**WHAT IS BEING ASKED:** The listing below holds a line with "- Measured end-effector" and a line with "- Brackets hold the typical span". Reproduce those two lines exactly, plus everything between them.

**DATASET CONTENT:**

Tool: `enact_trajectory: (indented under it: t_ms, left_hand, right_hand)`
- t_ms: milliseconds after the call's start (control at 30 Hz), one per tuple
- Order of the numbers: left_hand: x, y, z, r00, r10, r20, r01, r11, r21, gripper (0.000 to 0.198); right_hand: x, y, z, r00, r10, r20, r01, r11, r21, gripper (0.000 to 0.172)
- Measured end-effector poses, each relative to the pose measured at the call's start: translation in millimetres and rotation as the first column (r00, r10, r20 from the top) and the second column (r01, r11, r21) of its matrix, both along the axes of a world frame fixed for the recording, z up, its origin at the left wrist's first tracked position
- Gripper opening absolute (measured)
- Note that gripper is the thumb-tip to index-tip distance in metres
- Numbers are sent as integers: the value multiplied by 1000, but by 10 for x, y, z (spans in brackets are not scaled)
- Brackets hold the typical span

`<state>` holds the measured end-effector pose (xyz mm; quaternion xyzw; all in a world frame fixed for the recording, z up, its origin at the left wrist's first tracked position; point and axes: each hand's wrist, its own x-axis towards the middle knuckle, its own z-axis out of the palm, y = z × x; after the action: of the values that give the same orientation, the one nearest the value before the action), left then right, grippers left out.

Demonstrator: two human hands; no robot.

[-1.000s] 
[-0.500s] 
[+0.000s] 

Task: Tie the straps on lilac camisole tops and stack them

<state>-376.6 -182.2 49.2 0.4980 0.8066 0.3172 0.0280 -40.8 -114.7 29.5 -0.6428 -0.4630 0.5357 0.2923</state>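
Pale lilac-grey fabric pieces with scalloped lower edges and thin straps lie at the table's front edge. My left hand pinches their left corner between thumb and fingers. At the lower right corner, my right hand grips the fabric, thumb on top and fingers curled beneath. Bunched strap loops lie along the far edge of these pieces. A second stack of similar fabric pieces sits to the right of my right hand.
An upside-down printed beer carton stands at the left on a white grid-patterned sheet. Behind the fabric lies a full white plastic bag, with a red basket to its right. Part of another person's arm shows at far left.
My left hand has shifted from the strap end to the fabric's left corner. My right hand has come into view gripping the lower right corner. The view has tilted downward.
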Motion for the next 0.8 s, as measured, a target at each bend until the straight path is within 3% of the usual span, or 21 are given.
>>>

**EXERCISE ANSWER:**
- Measured end-effector poses, each relative to the pose measured at the call's start: translation in millimetres and rotation as the first column (r00, r10, r20 from the top) and the second column (r01, r11, r21) of its matrix, both along the axes of a world frame fixed for the recording, z up, its origin at the left wrist's first tracked position
- Gripper opening absolute (measured)
- Note that gripper is the thumb-tip to index-tip distance in metres
- Numbers are sent as integers: the value multiplied by 1000, but by 10 for x, y, z (spans in brackets are not scaled)
- Brackets hold the typical span

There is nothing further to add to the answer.